Vance is literally just about to start a support tour with Elton John.
“It’s just about to start now actually. I’m on my way to the airport, we’re flying to Geneva. We’ve got a festival in Geneva and then we start the Elton John tour the day after that. So I guess that’s the start of it, although as it’s a support tour I don’t really think of that as touring the record as such. I think touring The Wild Swan begins in earnest in September when we start the world tour.”
Obviously Elton John’s audiences will be massive. Having played Wembley a couple of times with Ed Sheeran, however, Vance is no stranger to large crowds.
“Yeah, that was to 87,000 people,” he recalls. “When I played my set the first night it was only half-full, so it was only 46,000. Then I went back the night after that to do a song with the band Rudimental, and I almost missed it. I was on stage in 15 minutes and we were sitting in traffic. I could see Wembley, but we were nowhere near it. Basically we got as close as we could and I jumped out of the car and ran the whole way to the backstage. Threw my bag at my tour manager, he threw me a pass, ran out through the back gate, ran up on to the back stage, put my ear-pieces in, switched the microphone off and it counted me in and I walked out just in time. So I was out of breath and then startled by the sight of 87,000 people! It was a bit of a surreal moment for sure.”
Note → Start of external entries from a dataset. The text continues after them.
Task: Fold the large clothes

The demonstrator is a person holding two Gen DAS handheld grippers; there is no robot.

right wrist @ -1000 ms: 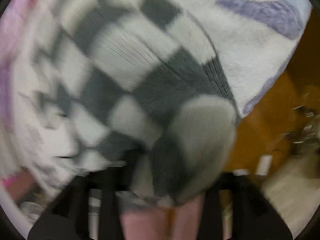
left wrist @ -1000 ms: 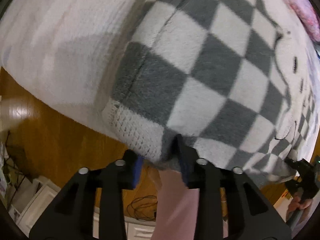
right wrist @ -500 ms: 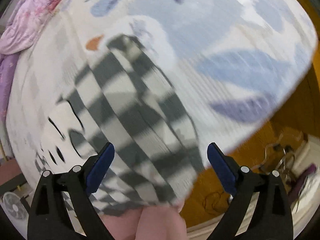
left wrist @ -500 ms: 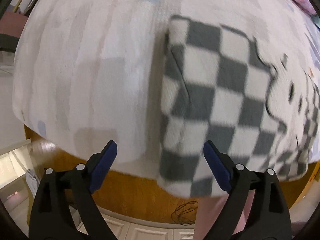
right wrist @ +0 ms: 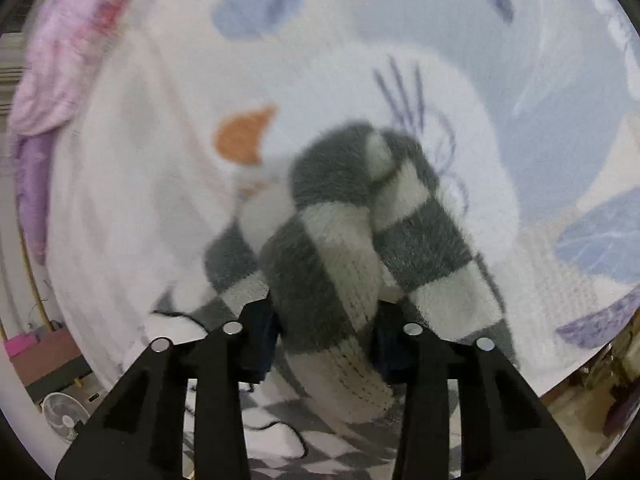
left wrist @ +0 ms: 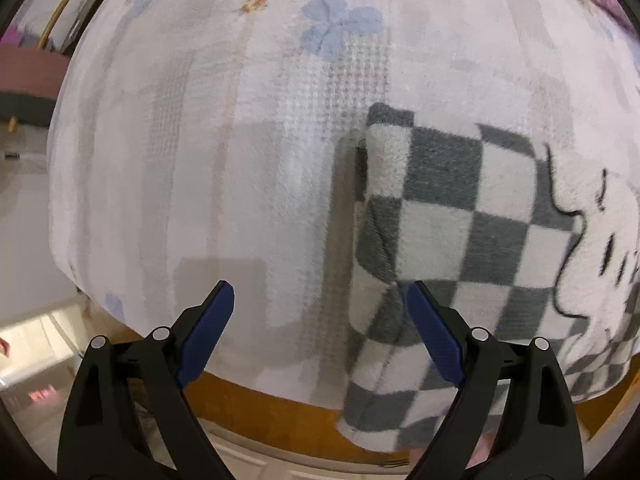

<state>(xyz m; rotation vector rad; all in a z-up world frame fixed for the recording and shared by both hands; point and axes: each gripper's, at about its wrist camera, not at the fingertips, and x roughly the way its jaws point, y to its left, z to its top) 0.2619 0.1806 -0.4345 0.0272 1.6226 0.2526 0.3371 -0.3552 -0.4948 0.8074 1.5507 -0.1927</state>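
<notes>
A fleece garment in grey and white checks (left wrist: 472,216), with a black-outlined cartoon print, lies on the bed, its near end hanging over the edge. In the left wrist view my left gripper (left wrist: 320,332) hovers open above the bedcover just left of the garment, its blue pads (left wrist: 208,336) bare. In the right wrist view a bunched, sleeve-like roll of the same garment (right wrist: 332,248) runs up between the fingers. My right gripper (right wrist: 324,340) is closing on it, and both pads press its ribbed end.
A white bedcover (left wrist: 224,168) with blue flowers spreads under everything. The wooden bed frame (left wrist: 260,404) and white cabinets lie below it. Pink and purple bedding (right wrist: 52,60) is piled at the far left, and a small fan (right wrist: 64,416) stands on the floor.
My left gripper let go of the garment's edge, opened wide and drew off to the left and up. My right gripper opened, moved over the bed, then closed on the bunched roll.
</notes>
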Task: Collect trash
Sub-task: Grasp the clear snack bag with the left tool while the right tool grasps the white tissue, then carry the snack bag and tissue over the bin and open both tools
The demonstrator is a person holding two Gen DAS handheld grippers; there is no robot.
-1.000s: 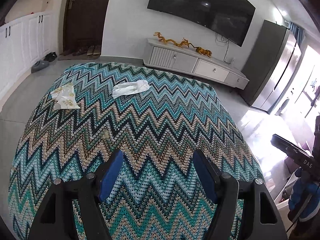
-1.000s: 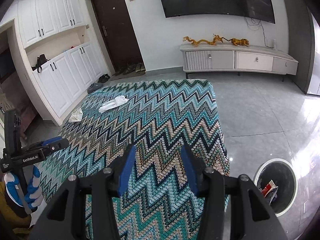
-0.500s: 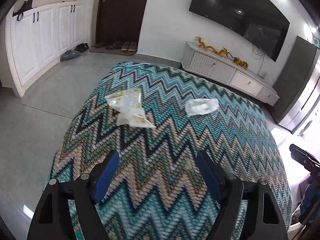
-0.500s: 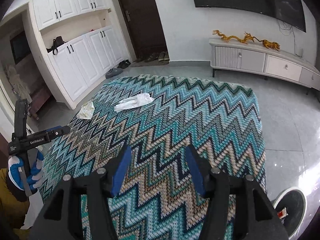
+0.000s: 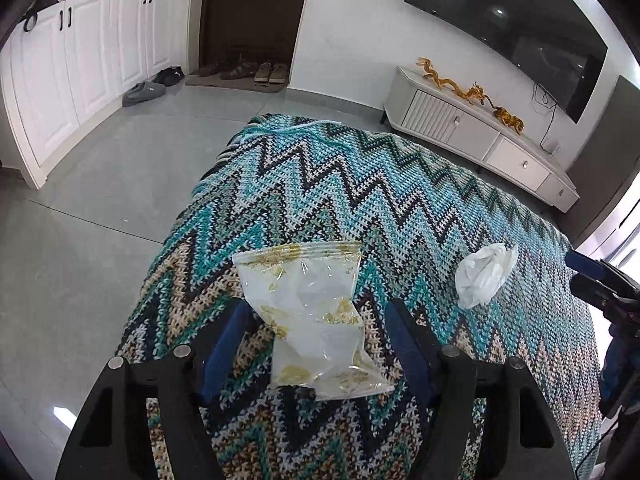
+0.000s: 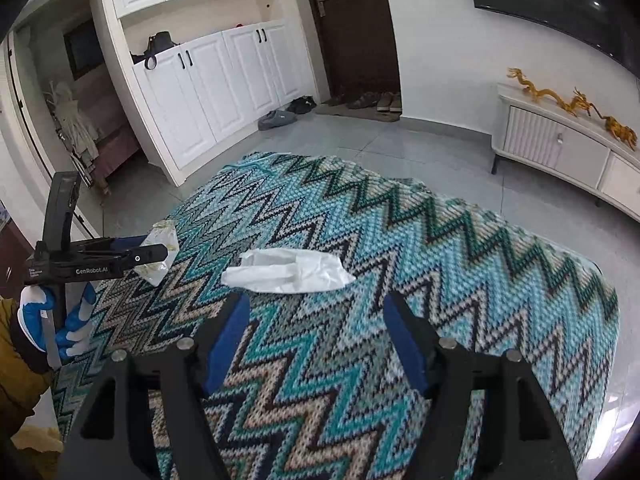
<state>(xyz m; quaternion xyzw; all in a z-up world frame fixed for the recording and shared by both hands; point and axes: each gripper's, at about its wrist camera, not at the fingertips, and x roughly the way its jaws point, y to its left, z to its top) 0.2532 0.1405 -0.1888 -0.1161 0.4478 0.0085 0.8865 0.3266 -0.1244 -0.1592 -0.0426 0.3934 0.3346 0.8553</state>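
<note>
Left wrist view: left claw (image 5: 320, 320) closing around the clear gold-printed plastic wrapper (image 5: 312, 316), not yet pinching. Right claw (image 6: 316, 328) is opening, empty, just short of the crumpled white tissue (image 6: 288, 270). Both lie uncollected on the zigzag-knit surface (image 6: 440, 240).

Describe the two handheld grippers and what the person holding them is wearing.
Each gripper is matte black with silver pivot bolts and blue pads lining its two fingers, as on the left gripper and the right gripper. The right wrist view shows white "GenRobot.AI" lettering on the left one's side, a blue and white glove on its handle, and a mustard-brown sleeve.
</note>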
It must have been for an artist who’s seemingly been struggling for most of his career. Not that Foy Vance sees it that way…
“You know what, Olaf, I don’t know,” he says. “I know in industry terms it would be seen as struggling, but I’ve never seen it as struggling. I’ve seen it as I’ve always been working… and I’m still working. That’s what it’s always been to me. Alright yeah, the work is getting a bit better, I’ve been promoted a little bit, you might say. But I’ve never felt like the struggling artist going, ‘Why aren’t more people listening to me?’ That’s not why I make music. I make music for myself, for my own pleasure, and if people like it then that makes it all the better.”